Now I have a grafted Brandywine and a grafted Mortgage Lifter growing next to their ungrafted counterparts, as well as a few other grafted varieties, like San Marzano, Pineapple and a purple-red tomato called Indigo Rose. Developed by Jim Meyers, a breeder and professor, and his students at Oregon State University in Corvallis, Indigo Rose contains germ plasm from two wild species, from the Galápagos and Chile, which both produce anthocyanins, compounds that are powerful antioxidants.

“The antioxidants are dramatically increased, primarily in the skin,” Professor Meyers said. “Anthocyanins don’t affect the taste — they taste just like any other tomato.”

But you have to let them ripen fully, he said. The purple skin can hide unripened fruit.

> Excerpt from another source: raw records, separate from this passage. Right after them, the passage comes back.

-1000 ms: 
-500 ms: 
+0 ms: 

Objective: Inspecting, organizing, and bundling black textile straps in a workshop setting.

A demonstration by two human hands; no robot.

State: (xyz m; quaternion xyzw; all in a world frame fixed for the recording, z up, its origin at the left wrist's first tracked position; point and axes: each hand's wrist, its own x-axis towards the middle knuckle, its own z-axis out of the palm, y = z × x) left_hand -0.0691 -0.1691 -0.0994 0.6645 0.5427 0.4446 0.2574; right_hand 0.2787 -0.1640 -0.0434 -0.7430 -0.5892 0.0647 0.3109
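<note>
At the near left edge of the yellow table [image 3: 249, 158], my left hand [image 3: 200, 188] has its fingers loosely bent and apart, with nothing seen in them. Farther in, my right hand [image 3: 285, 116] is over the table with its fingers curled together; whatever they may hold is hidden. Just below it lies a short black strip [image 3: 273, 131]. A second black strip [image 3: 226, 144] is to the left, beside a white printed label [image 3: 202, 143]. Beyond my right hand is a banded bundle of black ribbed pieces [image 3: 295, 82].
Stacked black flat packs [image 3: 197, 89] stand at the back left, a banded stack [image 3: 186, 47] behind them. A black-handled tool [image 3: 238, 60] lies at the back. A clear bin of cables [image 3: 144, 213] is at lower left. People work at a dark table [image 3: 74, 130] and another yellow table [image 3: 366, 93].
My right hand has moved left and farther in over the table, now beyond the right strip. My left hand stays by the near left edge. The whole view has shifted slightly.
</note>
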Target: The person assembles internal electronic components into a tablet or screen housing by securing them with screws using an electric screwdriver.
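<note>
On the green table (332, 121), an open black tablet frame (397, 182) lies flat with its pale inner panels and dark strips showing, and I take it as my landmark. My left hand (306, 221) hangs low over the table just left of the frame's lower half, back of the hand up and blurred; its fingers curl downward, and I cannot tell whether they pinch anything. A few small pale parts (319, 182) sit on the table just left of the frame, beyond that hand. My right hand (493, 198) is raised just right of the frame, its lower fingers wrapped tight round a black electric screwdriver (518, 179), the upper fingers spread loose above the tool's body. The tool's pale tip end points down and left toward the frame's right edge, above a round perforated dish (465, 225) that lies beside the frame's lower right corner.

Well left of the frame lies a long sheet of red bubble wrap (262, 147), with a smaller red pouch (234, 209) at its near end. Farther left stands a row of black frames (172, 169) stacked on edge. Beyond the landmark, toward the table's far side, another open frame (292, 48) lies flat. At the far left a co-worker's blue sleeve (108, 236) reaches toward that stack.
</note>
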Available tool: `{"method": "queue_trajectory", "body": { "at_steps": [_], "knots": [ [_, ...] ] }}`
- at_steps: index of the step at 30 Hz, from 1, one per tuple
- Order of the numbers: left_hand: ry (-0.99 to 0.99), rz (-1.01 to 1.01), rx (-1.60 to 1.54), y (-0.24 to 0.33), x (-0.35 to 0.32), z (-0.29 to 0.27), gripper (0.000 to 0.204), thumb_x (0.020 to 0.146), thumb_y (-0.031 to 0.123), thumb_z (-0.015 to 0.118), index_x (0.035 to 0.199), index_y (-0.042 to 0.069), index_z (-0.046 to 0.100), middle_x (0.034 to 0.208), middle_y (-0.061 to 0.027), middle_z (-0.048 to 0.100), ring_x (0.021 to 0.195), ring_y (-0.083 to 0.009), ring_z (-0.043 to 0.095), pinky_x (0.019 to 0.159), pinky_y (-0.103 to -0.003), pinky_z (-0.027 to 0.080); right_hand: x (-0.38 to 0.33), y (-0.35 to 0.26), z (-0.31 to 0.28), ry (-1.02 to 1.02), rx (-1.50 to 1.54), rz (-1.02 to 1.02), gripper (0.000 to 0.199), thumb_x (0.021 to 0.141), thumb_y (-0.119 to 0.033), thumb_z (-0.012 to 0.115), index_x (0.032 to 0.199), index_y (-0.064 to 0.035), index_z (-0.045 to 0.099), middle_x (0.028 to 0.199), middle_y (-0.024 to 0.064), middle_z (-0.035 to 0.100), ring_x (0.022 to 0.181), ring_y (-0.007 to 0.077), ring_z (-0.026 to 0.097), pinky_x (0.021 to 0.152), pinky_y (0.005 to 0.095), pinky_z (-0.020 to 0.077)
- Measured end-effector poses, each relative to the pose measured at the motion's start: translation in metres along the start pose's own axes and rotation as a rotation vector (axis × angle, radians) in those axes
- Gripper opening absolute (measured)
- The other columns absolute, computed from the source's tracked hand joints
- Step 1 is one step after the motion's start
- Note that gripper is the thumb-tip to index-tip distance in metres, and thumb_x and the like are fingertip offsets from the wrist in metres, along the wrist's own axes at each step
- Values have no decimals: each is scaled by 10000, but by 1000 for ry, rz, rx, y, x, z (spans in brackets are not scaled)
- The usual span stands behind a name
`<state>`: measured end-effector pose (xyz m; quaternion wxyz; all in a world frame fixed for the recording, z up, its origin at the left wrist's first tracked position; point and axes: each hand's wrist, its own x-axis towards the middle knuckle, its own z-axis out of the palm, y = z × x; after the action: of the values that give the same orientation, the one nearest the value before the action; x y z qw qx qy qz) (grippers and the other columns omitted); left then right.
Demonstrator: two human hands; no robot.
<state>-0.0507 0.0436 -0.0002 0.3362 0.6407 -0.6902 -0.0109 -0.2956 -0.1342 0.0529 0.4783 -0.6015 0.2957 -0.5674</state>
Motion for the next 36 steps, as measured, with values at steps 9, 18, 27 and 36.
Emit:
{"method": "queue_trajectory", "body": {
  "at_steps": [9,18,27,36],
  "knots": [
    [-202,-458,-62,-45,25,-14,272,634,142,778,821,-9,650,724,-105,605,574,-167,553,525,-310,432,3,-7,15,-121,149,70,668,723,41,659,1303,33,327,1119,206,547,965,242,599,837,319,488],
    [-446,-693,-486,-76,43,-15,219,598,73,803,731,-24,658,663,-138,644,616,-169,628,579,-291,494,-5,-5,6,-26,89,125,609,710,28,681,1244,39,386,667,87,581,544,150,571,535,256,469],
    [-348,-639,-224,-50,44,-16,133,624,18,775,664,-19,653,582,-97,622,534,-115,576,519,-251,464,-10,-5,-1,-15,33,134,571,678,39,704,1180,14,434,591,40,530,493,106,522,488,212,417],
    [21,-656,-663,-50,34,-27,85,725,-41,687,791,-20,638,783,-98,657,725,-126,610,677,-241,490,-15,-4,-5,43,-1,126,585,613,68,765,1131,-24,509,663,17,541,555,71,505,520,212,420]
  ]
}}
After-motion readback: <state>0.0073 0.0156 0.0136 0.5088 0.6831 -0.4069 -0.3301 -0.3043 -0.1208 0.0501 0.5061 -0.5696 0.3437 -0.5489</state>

“The fruit has to get soft, and on the bottom of the fruit should be a nice deep red,” he said.

Professor Myers knew that Indigo Rose was susceptible to verticillium and fusarium and nematodes. “I thought grafting was a way to get around that,” he said. The grafted plants were also more vigorous, providing three times the yield of ungrafted plants.

Still, not everyone is convinced.

Eliot Coleman and Barbara Damrosch grafted their own tomatoes for a few years at Four Season Farm in Harborside, Me., and then gave up.

“We didn’t feel that it made that much difference,” Ms. Damrosch said. “Crop rotation, using movable greenhouses and making staggered plantings have remained our best strategy.”

Mr. Coleman said he simply found them “a little weird.”

And Carrie Engel, the retail greenhouse manager of Valley View Farms in Cockeysville, Md., was kind of ho-hum.

“People aren’t going after them,” said Ms. Engel, who still has Mortgage Lifters and Brandywines on her shelves. “It’s not that big a deal yet.”